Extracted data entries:
■ ■ ■ ■ ■

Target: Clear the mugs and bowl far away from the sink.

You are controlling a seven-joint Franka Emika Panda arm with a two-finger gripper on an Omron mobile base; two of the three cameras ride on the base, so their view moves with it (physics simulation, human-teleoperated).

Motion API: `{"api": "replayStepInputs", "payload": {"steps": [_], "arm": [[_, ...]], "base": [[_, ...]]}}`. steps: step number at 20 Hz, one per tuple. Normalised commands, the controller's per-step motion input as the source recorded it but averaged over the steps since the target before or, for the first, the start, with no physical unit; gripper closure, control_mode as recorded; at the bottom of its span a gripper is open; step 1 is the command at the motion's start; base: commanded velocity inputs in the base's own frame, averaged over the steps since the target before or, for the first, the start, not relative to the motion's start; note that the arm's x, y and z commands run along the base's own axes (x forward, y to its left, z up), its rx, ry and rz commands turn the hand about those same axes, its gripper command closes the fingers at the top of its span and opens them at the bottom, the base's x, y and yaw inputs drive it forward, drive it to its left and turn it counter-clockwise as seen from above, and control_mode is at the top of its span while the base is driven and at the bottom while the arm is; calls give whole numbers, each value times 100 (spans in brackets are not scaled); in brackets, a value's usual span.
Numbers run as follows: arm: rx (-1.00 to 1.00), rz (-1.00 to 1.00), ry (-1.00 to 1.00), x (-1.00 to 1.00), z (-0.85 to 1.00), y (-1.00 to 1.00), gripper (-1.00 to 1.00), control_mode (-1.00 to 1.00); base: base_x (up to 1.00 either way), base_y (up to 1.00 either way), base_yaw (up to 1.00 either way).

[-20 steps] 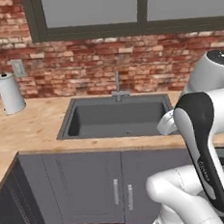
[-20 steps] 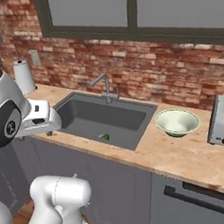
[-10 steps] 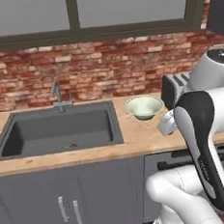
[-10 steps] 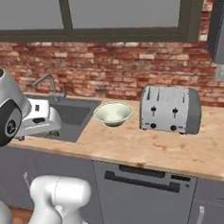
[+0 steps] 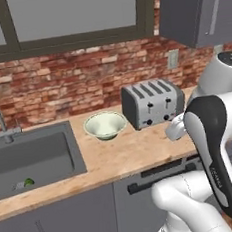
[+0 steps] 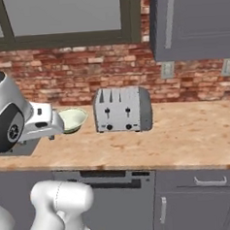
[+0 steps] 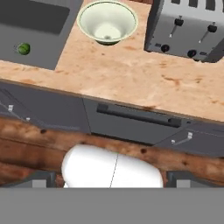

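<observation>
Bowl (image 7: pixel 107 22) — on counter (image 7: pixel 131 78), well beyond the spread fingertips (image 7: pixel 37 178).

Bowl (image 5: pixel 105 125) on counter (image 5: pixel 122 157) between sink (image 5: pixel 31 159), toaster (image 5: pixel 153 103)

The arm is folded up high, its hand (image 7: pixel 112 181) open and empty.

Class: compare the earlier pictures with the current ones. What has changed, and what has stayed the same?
The base drove right along the counter, so the cameras moved: the dark grey sink slid left and the silver four-slot toaster appeared. The pale cream-green bowl stayed beside the sink; nothing was grasped.
</observation>
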Motion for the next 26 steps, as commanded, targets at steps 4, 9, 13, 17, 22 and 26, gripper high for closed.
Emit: {"api": "replayStepInputs", "payload": {"steps": [4, 9, 13, 17, 22, 26], "arm": [[0, 0, 0, 0, 0, 0, -100, 100], [0, 0, 0, 0, 0, 0, -100, 100], [0, 0, 0, 0, 0, 0, -100, 100], [0, 0, 0, 0, 0, 0, -100, 100], [0, 0, 0, 0, 0, 0, -100, 100], [0, 0, 0, 0, 0, 0, -100, 100]], "base": [[56, 64, -19], [29, 46, -18], [1, 52, -16], [-7, 24, -8], [20, 4, -3], [42, 1, 0]]}}
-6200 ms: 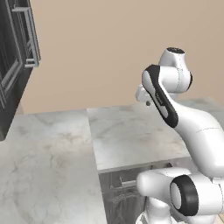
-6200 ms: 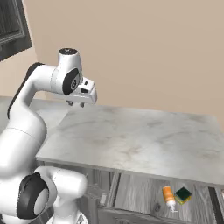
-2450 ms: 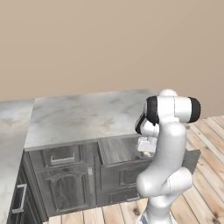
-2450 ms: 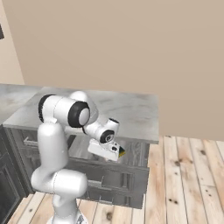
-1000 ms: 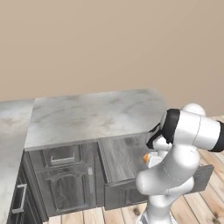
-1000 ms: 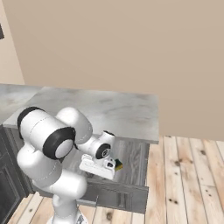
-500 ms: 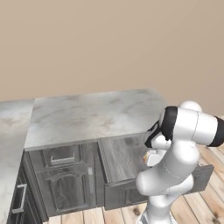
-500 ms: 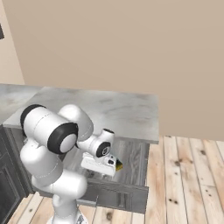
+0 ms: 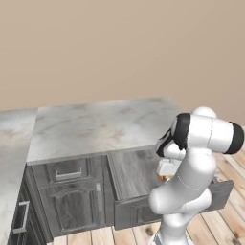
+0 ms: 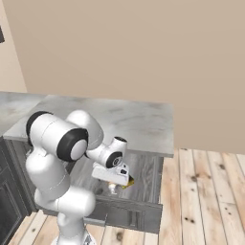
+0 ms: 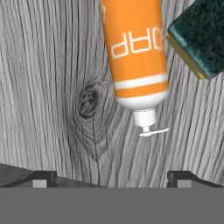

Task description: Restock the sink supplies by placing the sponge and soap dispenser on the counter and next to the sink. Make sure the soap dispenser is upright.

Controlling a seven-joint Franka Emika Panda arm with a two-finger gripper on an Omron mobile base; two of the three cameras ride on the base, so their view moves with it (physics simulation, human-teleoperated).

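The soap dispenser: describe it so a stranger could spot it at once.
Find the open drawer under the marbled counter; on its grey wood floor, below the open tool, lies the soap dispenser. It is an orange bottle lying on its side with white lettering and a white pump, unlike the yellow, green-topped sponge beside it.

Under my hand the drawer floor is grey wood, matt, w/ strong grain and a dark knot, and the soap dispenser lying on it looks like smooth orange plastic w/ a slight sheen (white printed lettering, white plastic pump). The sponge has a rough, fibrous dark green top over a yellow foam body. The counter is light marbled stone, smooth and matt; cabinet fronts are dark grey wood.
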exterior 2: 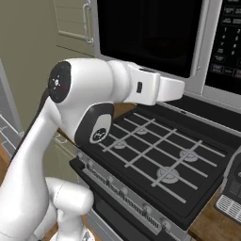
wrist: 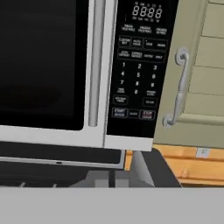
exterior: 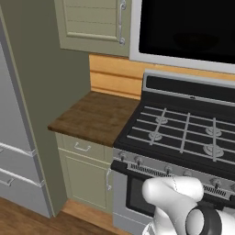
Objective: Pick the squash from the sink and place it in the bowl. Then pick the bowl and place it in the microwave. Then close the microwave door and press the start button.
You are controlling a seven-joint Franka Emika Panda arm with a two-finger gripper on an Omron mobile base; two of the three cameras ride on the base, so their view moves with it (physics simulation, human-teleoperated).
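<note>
On the left of the hand view, the microwave door (wrist: 43, 65) sits flush in its frame, its black window dark and its long vertical bar handle (wrist: 95, 61) running down beside it. So the door looks shut, and the squash and the bowl are hidden (presumably behind that glass, though nothing here confirms it). To the right of the handle comes the keypad (wrist: 140, 65) of the microwave (wrist: 127, 142), with the start button (wrist: 119, 112) in its bottom row and a red-lettered key (wrist: 147, 115) beside it. Further right hangs a green cabinet door (wrist: 205, 78).

The step in hand, by my reading, is the last one: pressing start. The claw is closed with nothing in it, as suits a poke. The next move calls for pushing the closed tips straight onto that small start key, without straying onto the neighbouring keys.
</note>
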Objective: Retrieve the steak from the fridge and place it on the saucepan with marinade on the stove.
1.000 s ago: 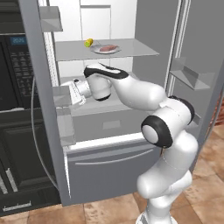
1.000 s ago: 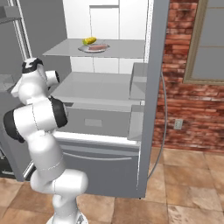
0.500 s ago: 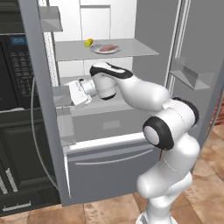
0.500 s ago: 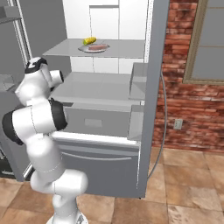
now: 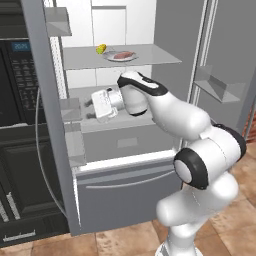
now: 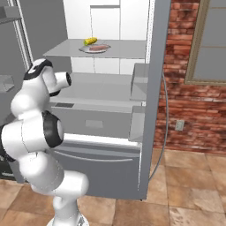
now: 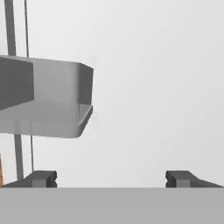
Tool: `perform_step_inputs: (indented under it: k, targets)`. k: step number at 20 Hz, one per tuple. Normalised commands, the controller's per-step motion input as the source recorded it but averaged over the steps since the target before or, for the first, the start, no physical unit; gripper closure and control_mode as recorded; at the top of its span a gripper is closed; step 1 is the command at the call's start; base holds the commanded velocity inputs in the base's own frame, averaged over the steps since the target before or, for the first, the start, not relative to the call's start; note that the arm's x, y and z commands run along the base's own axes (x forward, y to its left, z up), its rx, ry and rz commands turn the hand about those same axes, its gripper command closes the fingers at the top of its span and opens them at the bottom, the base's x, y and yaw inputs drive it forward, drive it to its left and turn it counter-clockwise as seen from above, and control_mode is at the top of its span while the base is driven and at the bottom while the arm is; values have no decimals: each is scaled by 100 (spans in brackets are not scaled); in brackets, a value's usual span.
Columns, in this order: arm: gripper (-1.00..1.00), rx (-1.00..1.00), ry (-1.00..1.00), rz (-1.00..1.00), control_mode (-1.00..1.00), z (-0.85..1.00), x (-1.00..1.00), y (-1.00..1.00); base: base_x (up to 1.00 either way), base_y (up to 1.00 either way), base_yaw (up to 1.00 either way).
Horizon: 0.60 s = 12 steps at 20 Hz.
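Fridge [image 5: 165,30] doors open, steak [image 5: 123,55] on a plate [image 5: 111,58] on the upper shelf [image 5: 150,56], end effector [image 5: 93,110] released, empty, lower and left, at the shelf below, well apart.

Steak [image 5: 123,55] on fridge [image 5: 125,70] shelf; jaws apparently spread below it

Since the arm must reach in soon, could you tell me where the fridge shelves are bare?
The upper shelf is bare right of the steak and its plate; the yellow item crowds their left.
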Motion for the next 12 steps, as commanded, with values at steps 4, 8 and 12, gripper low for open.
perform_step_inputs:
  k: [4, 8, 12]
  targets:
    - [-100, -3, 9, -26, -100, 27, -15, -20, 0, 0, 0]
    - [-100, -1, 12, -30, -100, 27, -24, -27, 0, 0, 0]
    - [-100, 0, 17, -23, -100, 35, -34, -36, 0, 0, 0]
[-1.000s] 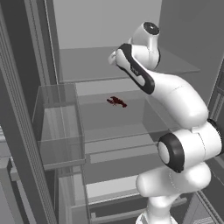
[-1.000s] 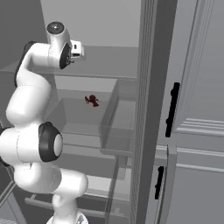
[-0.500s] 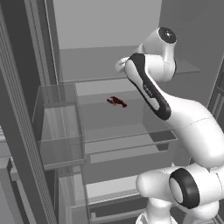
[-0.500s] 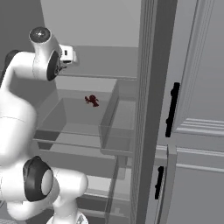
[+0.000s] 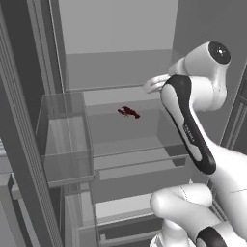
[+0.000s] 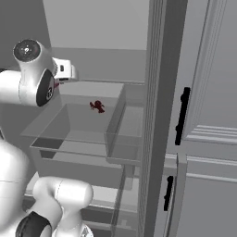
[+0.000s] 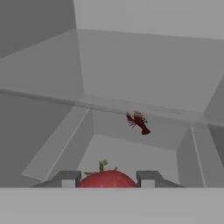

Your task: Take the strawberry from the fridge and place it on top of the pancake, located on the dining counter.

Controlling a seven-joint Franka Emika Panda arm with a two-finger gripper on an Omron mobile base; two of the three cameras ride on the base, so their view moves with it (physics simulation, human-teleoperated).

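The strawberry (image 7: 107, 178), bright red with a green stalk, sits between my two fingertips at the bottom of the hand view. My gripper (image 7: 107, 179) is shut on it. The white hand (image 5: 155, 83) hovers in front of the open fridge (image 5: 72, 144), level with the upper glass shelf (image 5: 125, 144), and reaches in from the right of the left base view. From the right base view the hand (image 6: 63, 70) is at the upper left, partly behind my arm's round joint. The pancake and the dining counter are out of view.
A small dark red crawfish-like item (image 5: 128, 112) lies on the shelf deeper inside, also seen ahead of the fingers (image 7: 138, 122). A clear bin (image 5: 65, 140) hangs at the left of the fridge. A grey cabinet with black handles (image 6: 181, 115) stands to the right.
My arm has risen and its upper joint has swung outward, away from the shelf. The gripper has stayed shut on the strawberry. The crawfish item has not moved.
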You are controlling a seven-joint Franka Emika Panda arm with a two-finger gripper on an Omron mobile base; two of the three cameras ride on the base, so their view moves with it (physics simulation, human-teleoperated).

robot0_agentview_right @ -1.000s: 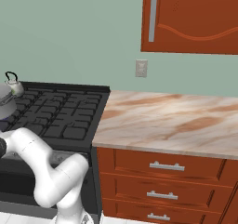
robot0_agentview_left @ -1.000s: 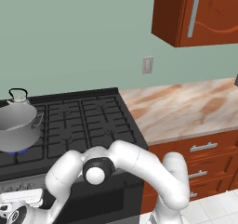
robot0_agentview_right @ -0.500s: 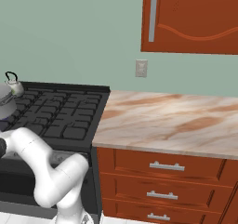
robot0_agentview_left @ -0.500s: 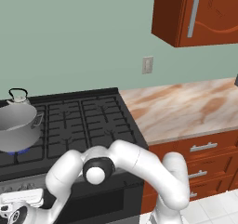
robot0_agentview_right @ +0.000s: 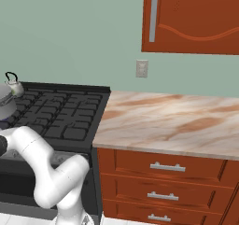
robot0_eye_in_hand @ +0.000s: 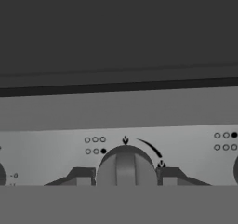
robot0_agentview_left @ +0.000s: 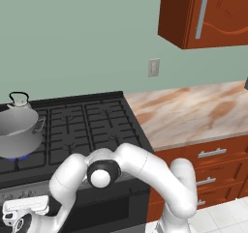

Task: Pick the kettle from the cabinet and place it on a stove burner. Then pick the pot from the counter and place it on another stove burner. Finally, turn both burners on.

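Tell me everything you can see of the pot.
The pot is a wide grey brushed-metal vessel with straight sides, no lid and a small loop handle on its side. It stands upright on a front burner at the stove's left side, with blue flame showing under it. The small kettle stands just behind it. Nothing grips it.

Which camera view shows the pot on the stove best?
The left base view: the pot shows nearly whole on a front-left burner, with the kettle behind it. In the right base view only its edge shows at the picture's left border.
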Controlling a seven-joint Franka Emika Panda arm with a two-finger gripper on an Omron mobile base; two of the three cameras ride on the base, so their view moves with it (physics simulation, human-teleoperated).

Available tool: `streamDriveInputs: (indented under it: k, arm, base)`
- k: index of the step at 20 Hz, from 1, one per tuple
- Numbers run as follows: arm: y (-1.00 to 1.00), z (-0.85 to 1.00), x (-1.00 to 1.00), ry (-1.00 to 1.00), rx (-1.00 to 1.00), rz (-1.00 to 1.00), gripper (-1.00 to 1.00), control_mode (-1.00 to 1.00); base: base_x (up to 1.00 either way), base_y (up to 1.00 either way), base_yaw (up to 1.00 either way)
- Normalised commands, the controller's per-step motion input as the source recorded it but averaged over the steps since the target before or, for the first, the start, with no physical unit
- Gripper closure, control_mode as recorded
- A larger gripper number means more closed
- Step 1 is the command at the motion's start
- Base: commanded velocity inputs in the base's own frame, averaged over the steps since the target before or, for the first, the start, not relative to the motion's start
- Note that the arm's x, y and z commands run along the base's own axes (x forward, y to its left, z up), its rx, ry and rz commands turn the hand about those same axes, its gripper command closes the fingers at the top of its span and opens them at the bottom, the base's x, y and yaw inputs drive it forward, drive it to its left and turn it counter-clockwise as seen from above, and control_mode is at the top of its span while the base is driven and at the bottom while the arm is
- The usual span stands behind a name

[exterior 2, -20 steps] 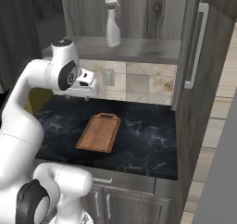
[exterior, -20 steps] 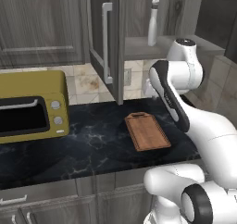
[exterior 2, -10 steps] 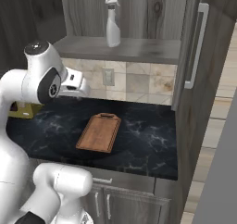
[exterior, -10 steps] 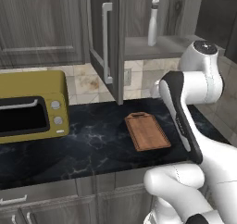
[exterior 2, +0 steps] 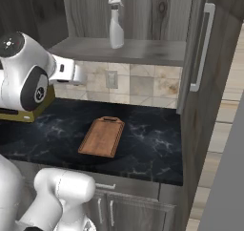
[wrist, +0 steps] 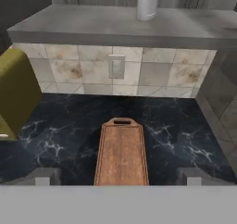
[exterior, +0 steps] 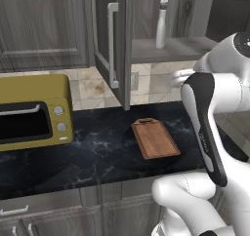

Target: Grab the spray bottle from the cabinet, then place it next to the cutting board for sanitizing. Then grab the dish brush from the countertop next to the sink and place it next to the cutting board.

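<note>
One slim white spray bottle (exterior 2: 116,22) upright on grey cabinet (exterior 2: 143,51) shelf, one brown wooden board (exterior 2: 101,136) flat on glossy black counter (exterior 2: 152,149), one yellow oven (exterior: 31,110) far left, tool (wrist: 118,176) spread wide, empty.

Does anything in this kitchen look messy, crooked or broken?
Nothing stands out. The spray bottle stands upright on the open cabinet's shelf, and the cutting board lies flat on the countertop, with no spills or damage visible.
</note>
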Motion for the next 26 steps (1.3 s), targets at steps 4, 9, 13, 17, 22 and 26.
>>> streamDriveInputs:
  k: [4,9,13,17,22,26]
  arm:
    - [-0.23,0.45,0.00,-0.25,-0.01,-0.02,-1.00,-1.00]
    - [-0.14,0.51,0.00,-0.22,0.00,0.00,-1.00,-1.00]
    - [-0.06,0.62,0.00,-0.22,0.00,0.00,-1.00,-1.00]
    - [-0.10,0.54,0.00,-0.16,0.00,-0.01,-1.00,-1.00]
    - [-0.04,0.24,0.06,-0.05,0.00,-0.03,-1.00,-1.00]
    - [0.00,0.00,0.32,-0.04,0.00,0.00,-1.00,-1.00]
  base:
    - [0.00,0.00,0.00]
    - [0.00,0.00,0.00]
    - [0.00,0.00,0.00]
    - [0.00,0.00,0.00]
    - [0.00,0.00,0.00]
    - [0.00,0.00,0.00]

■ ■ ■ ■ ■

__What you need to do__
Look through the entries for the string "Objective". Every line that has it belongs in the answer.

__Task answer__
Objective: Pick the squash from the sink and place it in the bowl. Then pick the bowl and place it in the microwave. Then close the microwave door and press the start button.
Objective: Retrieve the steak from the fridge and place it on the saucepan with marinade on the stove.

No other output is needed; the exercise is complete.